Chester Arthur Brewer (January 14, 1907 – March 26, 1990) was an American right-handed pitcher in baseball's Negro leagues. Born in Leavenworth, Kansas, he played for the Kansas City Monarchs, and from 1957 to 1974 he scouted for the Pittsburgh Pirates.

Brewer toiled on the mounds of black baseball for twenty-four years with an assortment of teams throughout the world, including China, Japan, the Philippines, Hawaii, Canada, Mexico, Panama, Puerto Rico, Haiti, Santo Domingo, and in forty-four of the forty-eight continental United States.

While with the Kansas City Monarchs, Brewer was a part of legendary starting rotations including Satchel Paige and Bullet Rogan. Brewer had a lively fastball and a devastating overhand "drop ball," which was especially tough on left-handed hitters. He also threw an emery ball (learned from Emory Osborne and Ted "Double Duty" Radcliffe.) when such practice was legal.

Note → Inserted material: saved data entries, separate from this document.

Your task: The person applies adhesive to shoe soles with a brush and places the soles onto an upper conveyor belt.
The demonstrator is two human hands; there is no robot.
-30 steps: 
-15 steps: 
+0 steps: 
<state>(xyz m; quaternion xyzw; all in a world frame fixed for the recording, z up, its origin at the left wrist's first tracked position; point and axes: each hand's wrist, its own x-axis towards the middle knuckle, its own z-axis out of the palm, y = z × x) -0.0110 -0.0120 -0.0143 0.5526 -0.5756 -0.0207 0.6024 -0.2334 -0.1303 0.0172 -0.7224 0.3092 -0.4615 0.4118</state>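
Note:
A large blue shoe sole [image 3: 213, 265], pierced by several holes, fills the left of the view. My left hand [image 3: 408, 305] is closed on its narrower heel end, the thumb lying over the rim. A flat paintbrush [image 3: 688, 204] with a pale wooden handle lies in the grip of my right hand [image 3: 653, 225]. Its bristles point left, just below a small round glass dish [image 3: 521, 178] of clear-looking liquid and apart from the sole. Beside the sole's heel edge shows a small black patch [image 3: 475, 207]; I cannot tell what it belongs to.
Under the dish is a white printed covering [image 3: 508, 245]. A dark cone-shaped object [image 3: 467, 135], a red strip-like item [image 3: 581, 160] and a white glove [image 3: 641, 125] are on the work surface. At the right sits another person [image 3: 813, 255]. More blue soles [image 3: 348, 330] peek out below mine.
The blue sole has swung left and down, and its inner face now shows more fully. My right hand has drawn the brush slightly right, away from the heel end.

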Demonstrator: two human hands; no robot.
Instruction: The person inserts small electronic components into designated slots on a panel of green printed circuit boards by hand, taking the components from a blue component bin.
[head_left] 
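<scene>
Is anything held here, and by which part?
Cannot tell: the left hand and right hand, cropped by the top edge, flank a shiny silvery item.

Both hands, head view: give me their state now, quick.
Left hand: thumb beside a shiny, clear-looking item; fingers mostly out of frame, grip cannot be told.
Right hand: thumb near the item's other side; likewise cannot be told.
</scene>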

Brewer's career covered a wide experiential range, including playing against major leaguers in exhibition games. In 1934 he pitched against an all-star team that included Jimmie Foxx and Heinie Manush, and later was manager of the Kansas City Royals, who played in the California Winter League against Bob Feller and other major leaguers.  In 1945, he managed the Kansas City Royals of the California Winter League, coaching among other players a young Jackie Robinson, already destined for the Brooklyn Dodgers' organization.

In 1952 Brewer was a player-manager for the Porterville Comets of the Southwest International League,
becoming one of the first black managers in Minor League Baseball history, as he joined Sam Bankhead, who a year earlier played and managed for the Farnham Pirates of the Provincial League. At 45, Brewer posted a 6–5 record in 24 pitching appearances (seven starts), posting a 3.38 ERA for the fourth-best in the league.
1985-1990 Chet Brewer and his staff also coached Los Angeles Inner City athletes on weekends, players such as: George Hendrick, Ellis Valentine, Reggie Smith, infielder turned CBS Sports Broadcaster Rich Perez and Don Newcombe’s son participated as well. 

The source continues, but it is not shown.